止弋城,府衙。
顾家人用过早膳,齐厚就匆匆赶来。
顾镇北招呼他吃早膳。
齐厚道:“顾将军,借一步说话。”
两人来到议事书房。
齐厚关上门,脸色认真道:“顾将军,城外有十几个人,自称是郑大人的家眷。”
“郑叔禹?”
“正是!”
齐厚本就是直肠子,说话也不喜欢绕弯。
他直言不讳:“当初郑大人流放止弋城,明眼人都看得出来,事出有因。
只是他这个人固执,许多话都不言语口。
如今郑大人不在城中,他的家眷寻来止弋城。
咱们要不要放入城?”
顾镇北沉思片刻,他道:“郑大人的事情,本将军也有所耳闻。
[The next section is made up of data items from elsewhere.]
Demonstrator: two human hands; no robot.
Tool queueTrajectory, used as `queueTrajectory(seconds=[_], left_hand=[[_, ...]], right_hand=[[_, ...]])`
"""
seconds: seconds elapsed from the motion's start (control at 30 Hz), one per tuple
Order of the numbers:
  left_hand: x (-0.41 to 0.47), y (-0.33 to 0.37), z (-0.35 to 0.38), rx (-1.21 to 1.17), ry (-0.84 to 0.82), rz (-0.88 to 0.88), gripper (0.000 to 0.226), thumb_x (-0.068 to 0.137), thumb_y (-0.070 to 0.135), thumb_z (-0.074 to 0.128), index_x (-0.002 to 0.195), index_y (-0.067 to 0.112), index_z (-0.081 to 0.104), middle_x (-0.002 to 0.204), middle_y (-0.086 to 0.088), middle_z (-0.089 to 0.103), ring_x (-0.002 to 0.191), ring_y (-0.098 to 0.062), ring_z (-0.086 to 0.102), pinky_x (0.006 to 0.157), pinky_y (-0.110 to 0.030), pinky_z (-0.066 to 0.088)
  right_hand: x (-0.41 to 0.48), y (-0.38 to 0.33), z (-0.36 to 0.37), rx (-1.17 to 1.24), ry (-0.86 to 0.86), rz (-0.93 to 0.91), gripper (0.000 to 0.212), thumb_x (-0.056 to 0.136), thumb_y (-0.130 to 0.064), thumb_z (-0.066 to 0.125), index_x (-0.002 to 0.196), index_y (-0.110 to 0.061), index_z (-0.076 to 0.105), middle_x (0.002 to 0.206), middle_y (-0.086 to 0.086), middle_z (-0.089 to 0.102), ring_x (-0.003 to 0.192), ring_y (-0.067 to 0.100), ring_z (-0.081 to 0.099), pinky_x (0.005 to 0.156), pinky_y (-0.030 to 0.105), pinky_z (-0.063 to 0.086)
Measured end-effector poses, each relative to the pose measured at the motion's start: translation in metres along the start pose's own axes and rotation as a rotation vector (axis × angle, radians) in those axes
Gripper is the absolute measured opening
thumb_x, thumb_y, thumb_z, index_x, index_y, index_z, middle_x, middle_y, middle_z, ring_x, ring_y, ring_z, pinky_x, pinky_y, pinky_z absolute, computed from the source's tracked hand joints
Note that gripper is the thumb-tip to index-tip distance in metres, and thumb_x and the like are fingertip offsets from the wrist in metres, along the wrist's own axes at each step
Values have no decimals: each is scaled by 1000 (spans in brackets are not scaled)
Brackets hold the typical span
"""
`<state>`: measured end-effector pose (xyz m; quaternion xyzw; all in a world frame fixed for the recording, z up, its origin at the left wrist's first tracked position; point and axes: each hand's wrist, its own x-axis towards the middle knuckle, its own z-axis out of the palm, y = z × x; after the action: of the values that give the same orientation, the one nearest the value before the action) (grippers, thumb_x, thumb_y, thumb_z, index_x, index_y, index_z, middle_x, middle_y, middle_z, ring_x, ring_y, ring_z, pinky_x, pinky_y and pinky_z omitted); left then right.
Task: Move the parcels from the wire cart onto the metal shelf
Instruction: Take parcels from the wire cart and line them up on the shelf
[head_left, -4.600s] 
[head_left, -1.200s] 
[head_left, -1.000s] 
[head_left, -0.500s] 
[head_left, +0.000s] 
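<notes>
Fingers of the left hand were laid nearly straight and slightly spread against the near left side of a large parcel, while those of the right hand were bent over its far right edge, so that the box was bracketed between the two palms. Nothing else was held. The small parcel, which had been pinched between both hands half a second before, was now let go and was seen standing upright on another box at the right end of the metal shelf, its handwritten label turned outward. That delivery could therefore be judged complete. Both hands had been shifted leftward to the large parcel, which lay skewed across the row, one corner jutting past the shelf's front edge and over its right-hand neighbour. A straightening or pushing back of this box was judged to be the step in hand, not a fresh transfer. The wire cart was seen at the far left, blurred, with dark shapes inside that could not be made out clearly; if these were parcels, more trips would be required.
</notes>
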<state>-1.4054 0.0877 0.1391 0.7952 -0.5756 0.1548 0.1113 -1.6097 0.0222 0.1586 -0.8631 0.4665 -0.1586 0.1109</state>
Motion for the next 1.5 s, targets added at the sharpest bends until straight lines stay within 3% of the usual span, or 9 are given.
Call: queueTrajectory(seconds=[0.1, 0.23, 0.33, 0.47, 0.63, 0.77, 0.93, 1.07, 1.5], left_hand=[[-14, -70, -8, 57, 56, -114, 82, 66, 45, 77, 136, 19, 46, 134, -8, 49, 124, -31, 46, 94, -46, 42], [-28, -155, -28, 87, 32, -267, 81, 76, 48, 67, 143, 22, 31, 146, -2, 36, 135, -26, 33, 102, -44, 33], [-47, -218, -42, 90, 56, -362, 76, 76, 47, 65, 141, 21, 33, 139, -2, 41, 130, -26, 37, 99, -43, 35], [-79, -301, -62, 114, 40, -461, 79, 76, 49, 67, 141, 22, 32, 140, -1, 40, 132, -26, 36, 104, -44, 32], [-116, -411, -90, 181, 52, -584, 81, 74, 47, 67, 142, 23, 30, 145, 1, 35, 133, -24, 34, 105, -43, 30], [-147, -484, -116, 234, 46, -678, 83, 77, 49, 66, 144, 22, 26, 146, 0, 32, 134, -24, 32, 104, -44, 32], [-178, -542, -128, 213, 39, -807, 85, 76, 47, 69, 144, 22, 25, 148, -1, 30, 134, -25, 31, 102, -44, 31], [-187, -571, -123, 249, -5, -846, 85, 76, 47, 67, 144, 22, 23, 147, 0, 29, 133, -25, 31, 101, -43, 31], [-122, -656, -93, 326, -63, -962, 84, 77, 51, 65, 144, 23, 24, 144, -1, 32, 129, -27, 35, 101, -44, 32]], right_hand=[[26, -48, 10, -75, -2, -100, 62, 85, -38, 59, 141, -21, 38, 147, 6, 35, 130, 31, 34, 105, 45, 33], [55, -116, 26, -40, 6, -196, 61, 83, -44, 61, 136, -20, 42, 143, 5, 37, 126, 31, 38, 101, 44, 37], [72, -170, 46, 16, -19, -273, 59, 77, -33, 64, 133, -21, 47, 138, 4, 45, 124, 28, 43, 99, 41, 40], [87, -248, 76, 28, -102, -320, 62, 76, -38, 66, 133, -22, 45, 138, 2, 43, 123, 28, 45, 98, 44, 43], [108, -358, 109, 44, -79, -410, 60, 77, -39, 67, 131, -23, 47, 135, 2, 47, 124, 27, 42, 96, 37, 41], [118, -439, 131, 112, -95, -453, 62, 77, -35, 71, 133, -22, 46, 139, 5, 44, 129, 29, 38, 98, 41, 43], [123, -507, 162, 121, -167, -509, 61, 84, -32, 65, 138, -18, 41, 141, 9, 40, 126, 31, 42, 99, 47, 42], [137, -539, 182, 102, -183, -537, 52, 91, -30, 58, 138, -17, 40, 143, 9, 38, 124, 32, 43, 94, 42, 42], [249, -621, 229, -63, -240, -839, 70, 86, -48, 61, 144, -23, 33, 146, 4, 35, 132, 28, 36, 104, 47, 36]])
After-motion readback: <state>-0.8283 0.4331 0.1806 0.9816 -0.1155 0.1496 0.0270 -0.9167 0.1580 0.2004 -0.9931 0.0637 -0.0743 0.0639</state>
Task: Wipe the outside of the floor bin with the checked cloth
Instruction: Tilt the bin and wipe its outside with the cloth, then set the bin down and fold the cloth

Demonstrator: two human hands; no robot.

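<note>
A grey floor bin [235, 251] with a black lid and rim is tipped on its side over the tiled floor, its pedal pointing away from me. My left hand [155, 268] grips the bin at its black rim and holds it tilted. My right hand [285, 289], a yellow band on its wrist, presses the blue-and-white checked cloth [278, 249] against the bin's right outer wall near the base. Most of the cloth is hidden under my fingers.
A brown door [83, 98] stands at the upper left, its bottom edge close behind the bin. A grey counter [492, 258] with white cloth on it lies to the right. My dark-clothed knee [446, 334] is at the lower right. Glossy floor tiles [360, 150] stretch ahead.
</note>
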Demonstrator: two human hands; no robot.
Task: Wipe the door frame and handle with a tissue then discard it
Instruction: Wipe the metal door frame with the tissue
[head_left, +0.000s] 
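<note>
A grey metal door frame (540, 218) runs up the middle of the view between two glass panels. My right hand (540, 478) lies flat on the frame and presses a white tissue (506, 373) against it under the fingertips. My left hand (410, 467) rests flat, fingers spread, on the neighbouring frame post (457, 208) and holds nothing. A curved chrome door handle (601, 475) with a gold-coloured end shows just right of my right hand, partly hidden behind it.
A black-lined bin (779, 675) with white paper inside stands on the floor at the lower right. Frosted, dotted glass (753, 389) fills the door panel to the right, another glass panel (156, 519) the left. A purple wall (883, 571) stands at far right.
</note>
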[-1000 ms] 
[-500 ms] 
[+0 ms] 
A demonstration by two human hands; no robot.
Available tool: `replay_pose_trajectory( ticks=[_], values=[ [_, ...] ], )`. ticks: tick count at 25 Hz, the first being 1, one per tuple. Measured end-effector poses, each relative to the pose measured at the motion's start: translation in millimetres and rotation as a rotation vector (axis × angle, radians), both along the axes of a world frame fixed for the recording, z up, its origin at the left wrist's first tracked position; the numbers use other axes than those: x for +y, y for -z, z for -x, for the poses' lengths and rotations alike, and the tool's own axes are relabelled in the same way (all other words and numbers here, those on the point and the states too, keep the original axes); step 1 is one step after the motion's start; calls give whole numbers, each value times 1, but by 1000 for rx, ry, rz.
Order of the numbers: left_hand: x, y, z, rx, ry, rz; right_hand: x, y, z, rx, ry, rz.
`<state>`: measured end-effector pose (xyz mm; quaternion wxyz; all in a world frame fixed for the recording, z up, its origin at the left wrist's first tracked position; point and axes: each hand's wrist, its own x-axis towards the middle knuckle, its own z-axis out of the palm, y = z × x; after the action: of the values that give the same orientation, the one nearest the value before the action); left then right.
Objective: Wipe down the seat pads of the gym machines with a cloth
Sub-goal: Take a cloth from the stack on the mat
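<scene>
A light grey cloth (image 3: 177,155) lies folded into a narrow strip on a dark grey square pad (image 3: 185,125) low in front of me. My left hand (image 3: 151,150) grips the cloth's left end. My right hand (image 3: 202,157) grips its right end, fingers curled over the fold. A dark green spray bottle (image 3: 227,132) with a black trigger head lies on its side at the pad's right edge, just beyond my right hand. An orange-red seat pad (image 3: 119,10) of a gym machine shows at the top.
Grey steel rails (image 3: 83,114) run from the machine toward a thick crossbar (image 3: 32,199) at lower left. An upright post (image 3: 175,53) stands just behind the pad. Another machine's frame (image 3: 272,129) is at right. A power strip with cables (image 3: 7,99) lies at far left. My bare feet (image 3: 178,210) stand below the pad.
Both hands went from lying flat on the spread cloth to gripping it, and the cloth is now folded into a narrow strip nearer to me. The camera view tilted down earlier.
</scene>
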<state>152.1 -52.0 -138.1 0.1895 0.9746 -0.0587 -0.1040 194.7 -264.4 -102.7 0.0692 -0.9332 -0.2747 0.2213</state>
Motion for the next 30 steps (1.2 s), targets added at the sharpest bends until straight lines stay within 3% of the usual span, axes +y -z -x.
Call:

”
“当初陛下罚判斩首,不知为何改判流放。
奇怪的是,只流放郑大人一人。
他的结发妻子和离后,就带着儿子回到了娘家,保全了郑家唯一的血脉。”
顾镇北道:“速速书信一封送给郑大人。
另,开城门将郑大人的妻儿迎入城中。”
齐厚低声道:“他们这个时候来,时不时太巧了些?”
顾镇北不置可否:“的确巧合。”
“郑大人流放止弋城已久,何家人不闻不问。
这个时候找过来,不知安了什么心思。”
“与其让她们在城外,不如放进城中严加看管,量他们也惹不出大乱子。”
不确定的事和人,放下自己的眼皮子地下,才是最好的办法。
齐厚领命,出来府衙,直奔城楼。
他对看守的士兵道:“城外是郑大人的家眷,开城门迎他们入城。”
士兵打开城门后,一行人衣衫褴褛走进城内。
齐厚看着他们衣服上的黑泥、污垢,不似作假,稍微放宽了心。
他板着一张脸道:“郑大人不在城中,你们既然说是郑大人的亲眷。
可有证物?”
何氏立马掏出一枚发簪,双手奉给齐厚。
他低头检查发簪。
上面的玉不算上乘,却也能看出来佩戴者很爱惜,一点划痕都没有。
齐厚道:“本将军会写一封信,交给郑大人。
此物就当做凭证吧。
他见到此物,应当会很快赶回城里与你们团聚。”
何氏笑着的脸,闪过一丝僵硬。
她道:“多谢大人。”
“小儿在路上生了病,不知城中可有治病的大夫?”
齐厚看着十来岁的孩子,倒是与郑叔禹有几分相似。